◆ **Prompt**: Below are some records; copy each line in them that contains "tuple".

Source records
►

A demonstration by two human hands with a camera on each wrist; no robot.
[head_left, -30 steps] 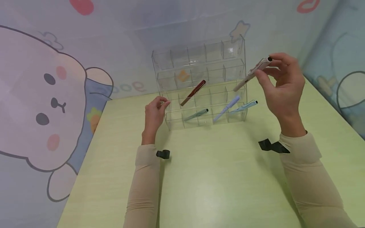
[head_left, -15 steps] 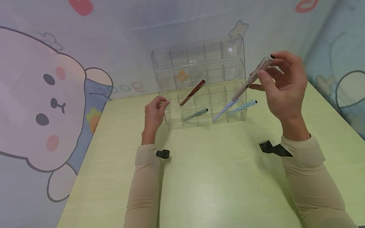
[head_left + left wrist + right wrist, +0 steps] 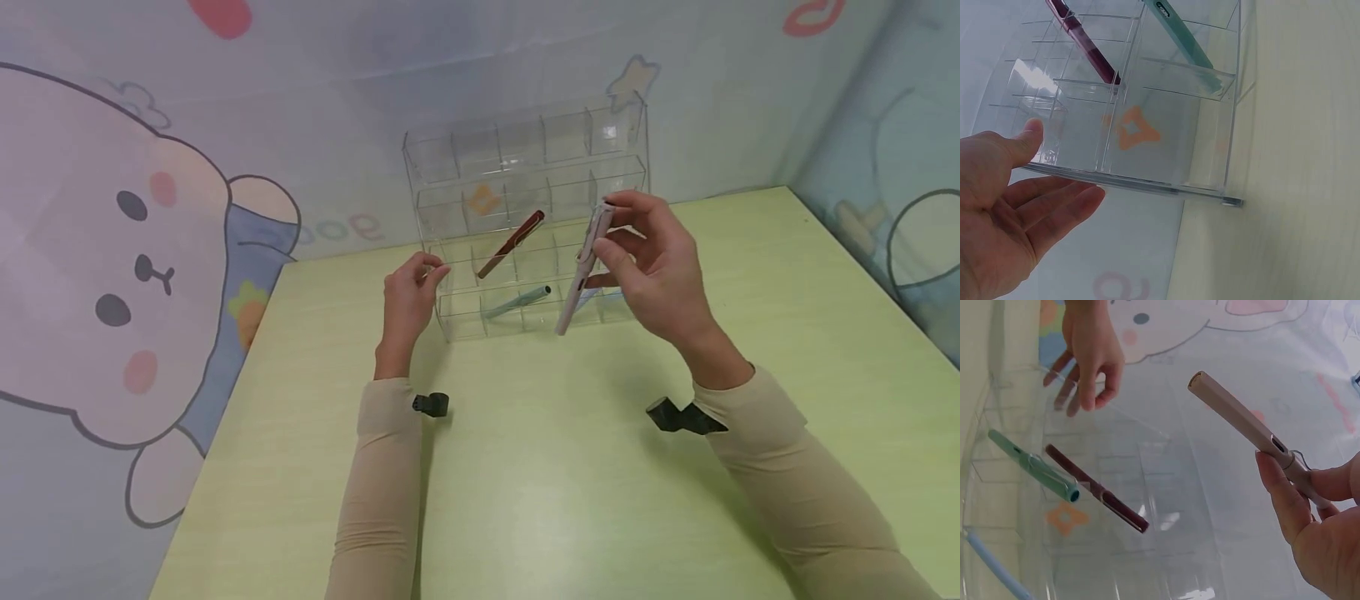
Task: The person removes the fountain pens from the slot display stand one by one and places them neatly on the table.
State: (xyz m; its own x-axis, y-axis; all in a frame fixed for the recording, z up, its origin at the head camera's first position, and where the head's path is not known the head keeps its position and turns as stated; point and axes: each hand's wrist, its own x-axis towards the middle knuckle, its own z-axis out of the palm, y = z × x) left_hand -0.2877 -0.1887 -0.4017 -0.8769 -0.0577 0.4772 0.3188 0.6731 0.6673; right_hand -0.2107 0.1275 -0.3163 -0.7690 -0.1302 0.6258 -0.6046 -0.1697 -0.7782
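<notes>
My right hand [image 3: 656, 271] pinches a pale pinkish-grey pen [image 3: 585, 267] near its clip end, thumb against fingers. The pen slants over the front of a clear acrylic rack [image 3: 525, 171], its plain end pointing down and left. My left hand [image 3: 997, 194] holds the rack's left side panel [image 3: 1147, 185] between thumb and fingers. A dark red pen [image 3: 512, 243] leans in the second tier from the bottom. In the bottom tier lies a green pen [image 3: 517, 302]. A pale blue pen [image 3: 997, 565] shows at the right wrist view's lower left; my right hand mostly hides that area from the head.
The rack has several stepped tiers divided into compartments and stands at the back of the pale yellow-green table [image 3: 525, 467]. Behind it hangs a cartoon-printed cloth [image 3: 337, 100]. Small black cameras [image 3: 686, 417] stick out from both cuffs.
My right hand has carried the pinkish-grey pen left and down, from beyond the rack's right side to across its lower front; the pen now stands steeper. My left hand stays at the rack.
</notes>
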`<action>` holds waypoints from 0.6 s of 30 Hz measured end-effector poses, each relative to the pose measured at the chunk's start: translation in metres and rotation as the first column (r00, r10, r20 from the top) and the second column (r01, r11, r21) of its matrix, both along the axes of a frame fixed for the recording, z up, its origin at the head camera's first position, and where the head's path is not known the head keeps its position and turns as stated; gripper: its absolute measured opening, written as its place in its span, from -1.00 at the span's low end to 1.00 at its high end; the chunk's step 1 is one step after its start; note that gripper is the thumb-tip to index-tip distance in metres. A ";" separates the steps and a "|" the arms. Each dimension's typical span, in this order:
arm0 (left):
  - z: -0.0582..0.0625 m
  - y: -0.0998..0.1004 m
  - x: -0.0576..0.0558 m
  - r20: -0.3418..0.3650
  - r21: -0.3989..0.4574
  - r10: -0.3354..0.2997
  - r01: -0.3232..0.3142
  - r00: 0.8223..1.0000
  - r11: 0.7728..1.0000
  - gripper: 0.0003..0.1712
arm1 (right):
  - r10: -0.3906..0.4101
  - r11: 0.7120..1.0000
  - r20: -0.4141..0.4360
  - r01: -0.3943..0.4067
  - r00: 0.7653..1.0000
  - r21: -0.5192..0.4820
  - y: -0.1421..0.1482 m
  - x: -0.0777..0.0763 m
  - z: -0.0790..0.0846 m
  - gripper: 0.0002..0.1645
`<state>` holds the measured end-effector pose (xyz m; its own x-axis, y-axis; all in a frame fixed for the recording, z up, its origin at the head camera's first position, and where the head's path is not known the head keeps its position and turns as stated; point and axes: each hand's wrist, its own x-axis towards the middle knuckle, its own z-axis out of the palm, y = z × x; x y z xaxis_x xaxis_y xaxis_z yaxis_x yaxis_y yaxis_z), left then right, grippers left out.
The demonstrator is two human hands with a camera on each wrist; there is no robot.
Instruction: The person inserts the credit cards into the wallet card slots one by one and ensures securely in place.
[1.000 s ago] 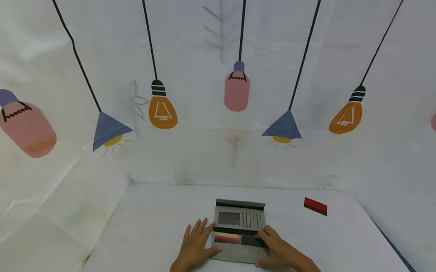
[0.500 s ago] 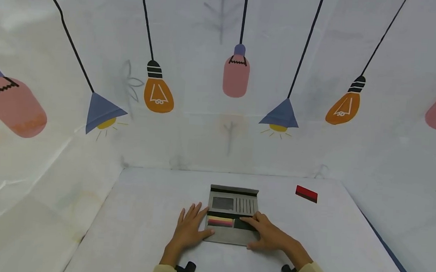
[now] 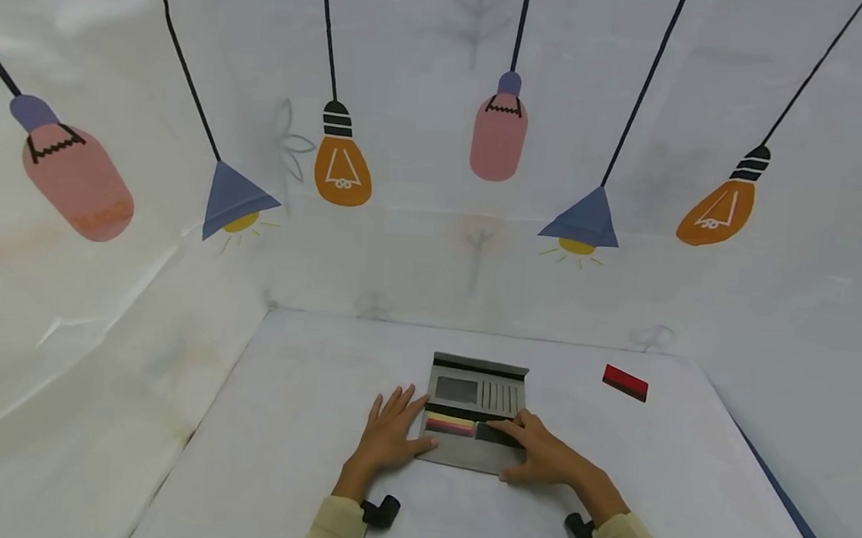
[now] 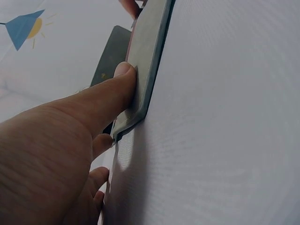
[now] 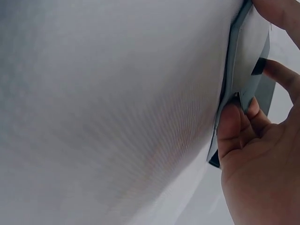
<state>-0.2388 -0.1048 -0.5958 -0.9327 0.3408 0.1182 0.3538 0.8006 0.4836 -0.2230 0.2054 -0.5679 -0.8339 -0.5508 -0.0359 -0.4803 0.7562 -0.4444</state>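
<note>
A grey wallet lies unfolded on the white table, with a dark window and several slots in its upper half. Yellow and red card edges show in its lower left pocket, beside a dark card at the right. With fingers spread, my left hand rests at the wallet's left edge, its thumb on the lower flap. My right hand grips the wallet's right side; its index fingertip touches the dark card and other fingers curl at the edge.
A red card with a dark stripe lies to the right on the white table. White sheets printed with hanging lamps rise behind and at both sides. Black wrist cameras sit at both cuffs.
The head view has shifted, bringing sleeves and wrist cameras into sight. My right index finger has straightened slightly and reached left across the dark card. The left hand keeps its place on the wallet.
</note>
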 end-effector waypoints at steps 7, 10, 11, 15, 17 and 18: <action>0.006 -0.003 -0.014 -0.020 -0.024 0.004 -0.005 1.000 1.000 -0.06 | 0.019 1.000 -0.047 -0.019 0.999 -0.013 -0.003 -0.011 0.006 -0.10; 0.009 -0.004 -0.020 -0.035 -0.032 0.012 -0.013 0.999 0.999 -0.07 | 0.021 1.000 -0.069 -0.022 0.997 -0.018 -0.005 -0.016 0.009 -0.13; 0.009 -0.004 -0.021 -0.039 -0.029 0.012 -0.013 0.999 0.999 -0.07 | 0.020 1.000 -0.071 -0.021 0.997 -0.022 -0.006 -0.016 0.009 -0.15; 0.005 -0.002 -0.016 -0.034 -0.022 0.009 -0.010 0.999 1.000 -0.08 | 0.008 1.000 -0.048 -0.009 0.999 -0.019 -0.005 -0.010 0.008 -0.17; -0.001 0.001 -0.008 -0.014 -0.019 0.005 -0.005 1.000 1.000 -0.08 | 0.003 1.000 -0.026 -0.004 1.000 -0.024 -0.003 -0.002 0.005 -0.19; -0.004 0.002 -0.003 -0.004 -0.018 0.004 -0.004 1.000 1.000 -0.08 | 0.001 1.000 -0.019 -0.002 1.000 -0.019 -0.002 0.003 0.002 -0.19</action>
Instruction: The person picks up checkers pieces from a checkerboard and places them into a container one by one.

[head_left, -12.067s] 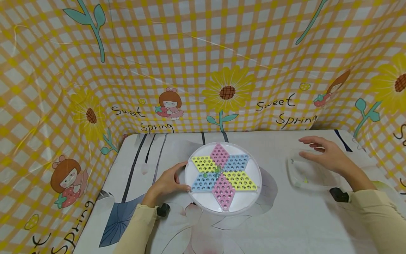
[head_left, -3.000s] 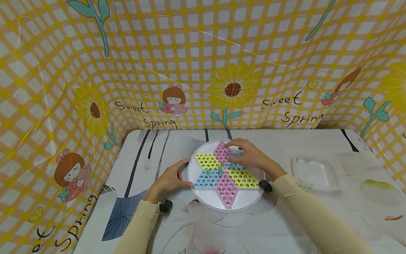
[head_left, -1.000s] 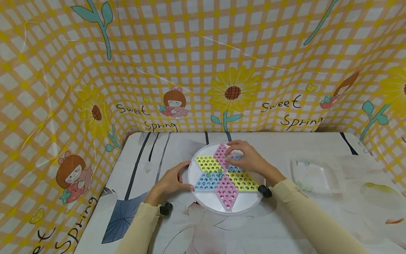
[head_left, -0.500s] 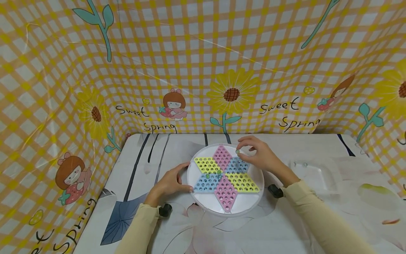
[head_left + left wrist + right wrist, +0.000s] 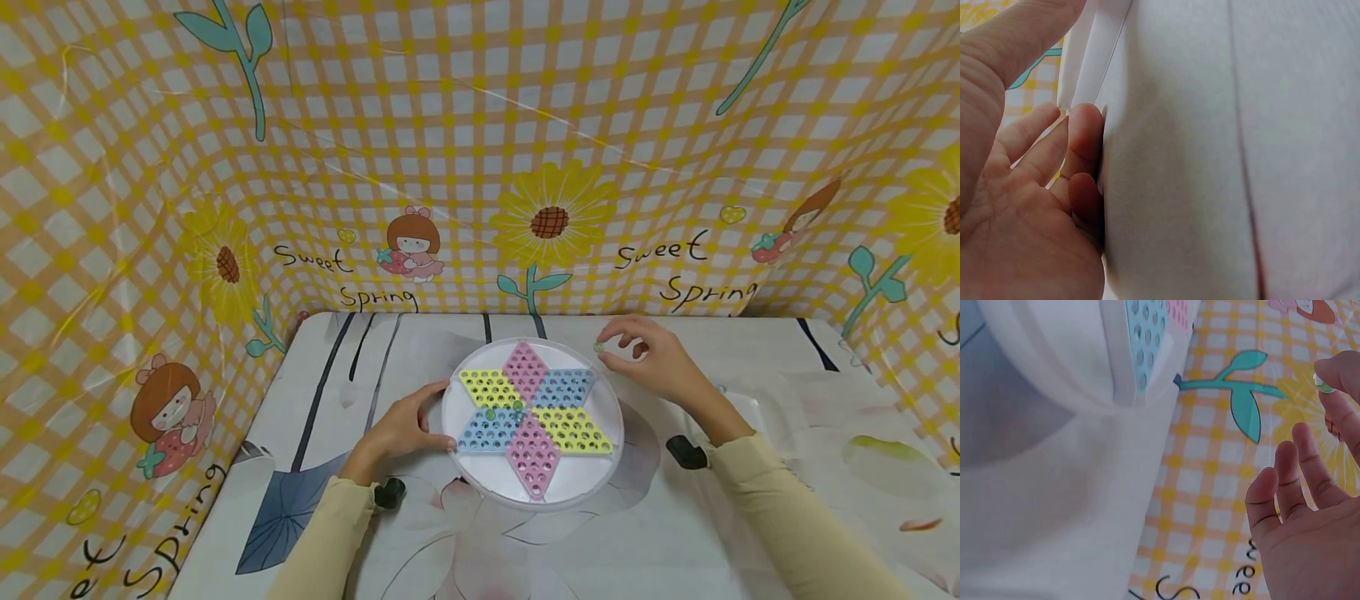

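Observation:
A round white Chinese checkers board (image 5: 480,486), with a star of pink, yellow and blue points, lies on the table. Green marbles (image 5: 491,414) sit in its holes near the centre. My left hand (image 5: 400,429) rests against the board's left rim, thumb and forefinger spread apart; the left wrist view shows its other fingers relaxed, low by the tabletop. Just beyond the upper right rim, my right hand (image 5: 654,360) pinches a green-and-white marble (image 5: 1324,384) between thumb and forefinger. The other fingers of that hand are loosely bent.
A clear plastic container (image 5: 772,417) stands to the right, partly behind my right forearm, with a marble showing at its far side. The white table (image 5: 510,562) has a printed cover. A yellow checked cloth (image 5: 465,133) hangs behind and at both sides.
My right hand has moved from over the board's pink and blue points, rightward past the rim, carrying a marble. The left hand has stayed at the left rim.

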The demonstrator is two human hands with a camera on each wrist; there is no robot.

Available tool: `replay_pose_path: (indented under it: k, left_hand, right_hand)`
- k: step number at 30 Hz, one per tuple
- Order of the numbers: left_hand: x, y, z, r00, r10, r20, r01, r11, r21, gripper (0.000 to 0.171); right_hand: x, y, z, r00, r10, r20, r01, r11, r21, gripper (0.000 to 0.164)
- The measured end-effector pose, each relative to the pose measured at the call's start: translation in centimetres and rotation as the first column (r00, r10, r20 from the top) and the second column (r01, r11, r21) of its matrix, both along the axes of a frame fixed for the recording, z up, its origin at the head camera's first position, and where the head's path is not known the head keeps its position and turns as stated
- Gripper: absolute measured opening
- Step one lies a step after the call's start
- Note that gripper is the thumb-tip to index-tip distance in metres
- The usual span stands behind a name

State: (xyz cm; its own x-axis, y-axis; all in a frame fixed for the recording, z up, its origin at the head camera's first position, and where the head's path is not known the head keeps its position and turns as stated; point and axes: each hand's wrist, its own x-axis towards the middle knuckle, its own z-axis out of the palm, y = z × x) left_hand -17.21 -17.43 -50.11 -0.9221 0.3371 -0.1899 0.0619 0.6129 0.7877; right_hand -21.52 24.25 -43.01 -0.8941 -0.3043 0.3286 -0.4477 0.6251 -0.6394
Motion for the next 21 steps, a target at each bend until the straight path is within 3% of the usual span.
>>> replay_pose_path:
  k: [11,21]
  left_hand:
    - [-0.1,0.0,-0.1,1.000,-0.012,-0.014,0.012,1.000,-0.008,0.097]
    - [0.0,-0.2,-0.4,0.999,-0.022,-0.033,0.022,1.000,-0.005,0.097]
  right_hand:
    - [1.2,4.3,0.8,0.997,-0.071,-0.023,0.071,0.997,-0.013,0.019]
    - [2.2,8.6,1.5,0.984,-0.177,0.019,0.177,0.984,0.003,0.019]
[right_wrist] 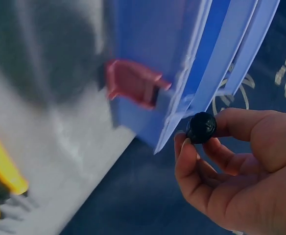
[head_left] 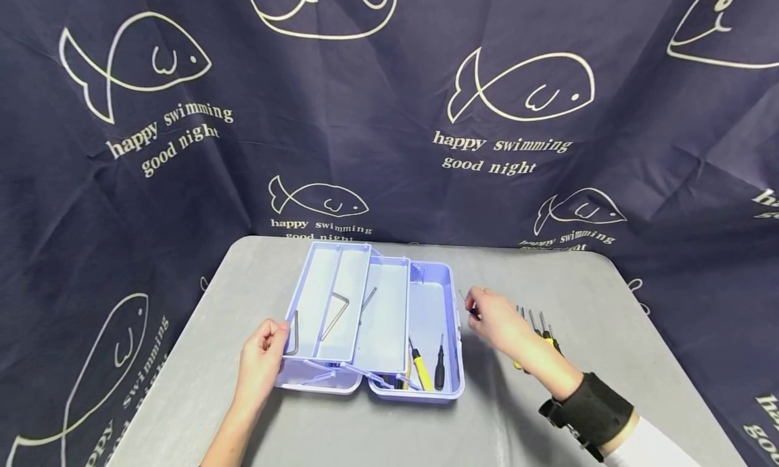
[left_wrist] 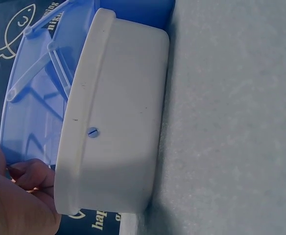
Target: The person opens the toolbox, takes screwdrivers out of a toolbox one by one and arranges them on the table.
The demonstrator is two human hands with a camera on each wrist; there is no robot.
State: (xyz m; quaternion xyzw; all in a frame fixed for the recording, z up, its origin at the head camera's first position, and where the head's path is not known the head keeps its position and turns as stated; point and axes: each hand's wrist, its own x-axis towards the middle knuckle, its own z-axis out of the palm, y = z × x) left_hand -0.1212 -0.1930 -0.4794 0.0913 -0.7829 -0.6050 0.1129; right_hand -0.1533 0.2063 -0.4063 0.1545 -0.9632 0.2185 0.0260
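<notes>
A light-blue toolbox lies unfolded, its stepped trays spread to the left. My left hand grips the near left edge of the outermost tray, thumb on the rim. Two L-shaped hex keys lie in that tray, and a thin metal tool is in the middle tray. Just right of the box, my right hand pinches a screwdriver by its black handle; the thin shaft points up and left. The deep compartment holds a yellow-and-black screwdriver and a black screwdriver.
Several yellow-and-black screwdrivers lie on the grey table, partly behind my right forearm. A reddish latch sits on the box's outer wall. Dark blue fish-print cloth hangs behind the table.
</notes>
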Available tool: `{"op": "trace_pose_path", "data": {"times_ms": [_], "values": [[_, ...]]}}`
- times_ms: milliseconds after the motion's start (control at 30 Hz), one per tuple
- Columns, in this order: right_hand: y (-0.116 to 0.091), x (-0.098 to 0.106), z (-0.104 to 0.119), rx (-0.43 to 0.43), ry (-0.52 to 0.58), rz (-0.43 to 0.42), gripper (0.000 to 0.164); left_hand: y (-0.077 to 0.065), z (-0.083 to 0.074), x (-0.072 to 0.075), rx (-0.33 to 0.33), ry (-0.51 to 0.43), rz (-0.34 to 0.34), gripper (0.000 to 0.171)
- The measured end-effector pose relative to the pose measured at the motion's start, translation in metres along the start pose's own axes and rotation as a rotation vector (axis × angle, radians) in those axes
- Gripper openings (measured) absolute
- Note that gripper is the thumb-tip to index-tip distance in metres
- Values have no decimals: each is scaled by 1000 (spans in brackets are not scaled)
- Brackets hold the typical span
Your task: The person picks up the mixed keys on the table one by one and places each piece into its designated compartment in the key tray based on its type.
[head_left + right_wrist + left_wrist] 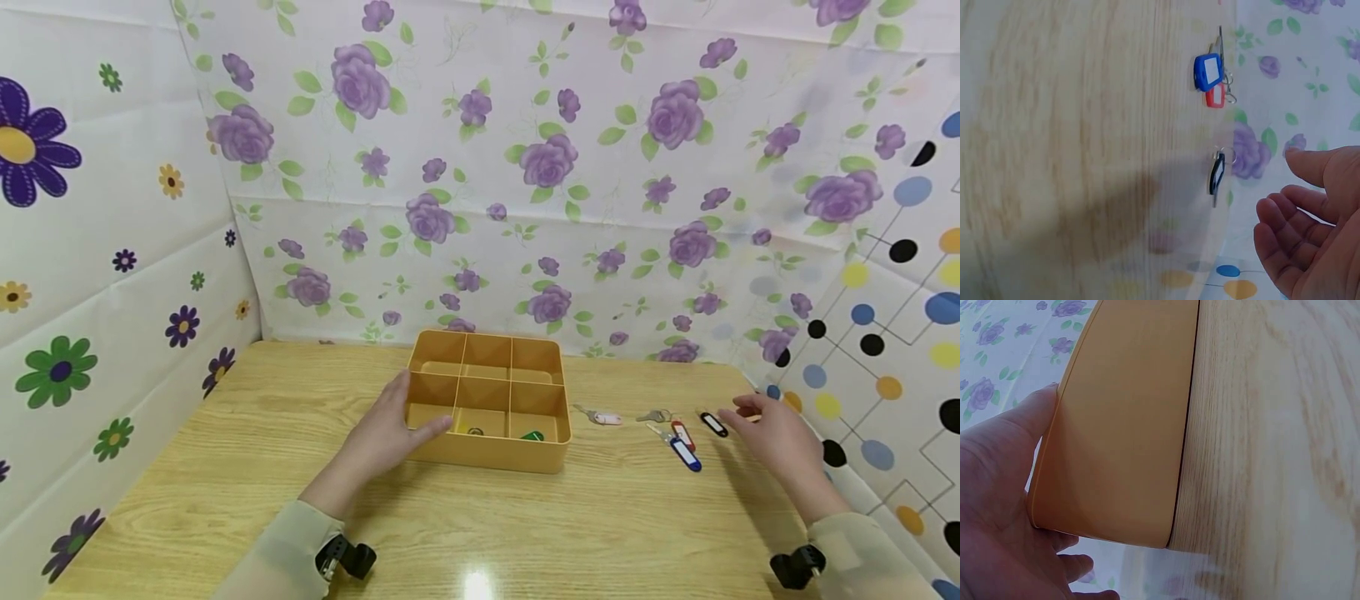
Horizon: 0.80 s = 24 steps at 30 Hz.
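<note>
A tan six-compartment organizer box sits on the table. At its near left corner is my left hand, thumb straight over the front rim and fingers alongside the left wall; the left wrist view shows the thumb touching the rim. To the right lie keys with a black tag, a red tag and a blue tag. My right hand hovers beside the black-tagged key, loosely curled and holding nothing. In the right wrist view, a gap separates its fingers from that key.
A key with a pale tag lies right of the box. Inside the front compartments are a green tag and a small ring. The wooden table meets a flowered cloth behind and printed cloths at both sides.
</note>
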State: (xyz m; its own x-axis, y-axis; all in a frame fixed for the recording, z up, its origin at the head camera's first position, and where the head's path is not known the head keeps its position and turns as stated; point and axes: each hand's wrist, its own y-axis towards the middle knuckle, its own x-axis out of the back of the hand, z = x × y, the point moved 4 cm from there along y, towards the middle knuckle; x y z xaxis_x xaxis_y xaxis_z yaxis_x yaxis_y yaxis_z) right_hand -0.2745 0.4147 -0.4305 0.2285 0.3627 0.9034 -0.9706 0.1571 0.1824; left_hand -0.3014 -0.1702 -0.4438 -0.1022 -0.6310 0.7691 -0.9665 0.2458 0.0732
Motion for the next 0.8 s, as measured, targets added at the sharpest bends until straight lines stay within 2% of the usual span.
{"op": "trace_pose_path", "data": {"times_ms": [200,467,633,800], "values": [[5,-2,-12,-24,-11,41,74,0,1,0,0,1,1,123],[14,-9,-26,-52,8,162,78,0,-1,0,-3,3,-2,123],[17,-15,-31,-23,45,223,83,0,0,0,0,-8,-1,122],[19,-19,-36,7,31,234,87,0,0,0,-3,-16,2,122]]}}
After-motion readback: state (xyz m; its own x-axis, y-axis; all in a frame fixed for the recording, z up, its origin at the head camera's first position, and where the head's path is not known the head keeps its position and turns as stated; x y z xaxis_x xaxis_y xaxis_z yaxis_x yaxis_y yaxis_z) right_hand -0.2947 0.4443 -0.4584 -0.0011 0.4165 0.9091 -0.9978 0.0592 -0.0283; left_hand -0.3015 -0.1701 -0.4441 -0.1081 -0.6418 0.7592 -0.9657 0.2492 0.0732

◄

◆ **Solution for this task**:
- k: step number at 30 Hz, one per tuple
- times_ms: milliseconds after the motion's start (control at 30 Hz), one per tuple

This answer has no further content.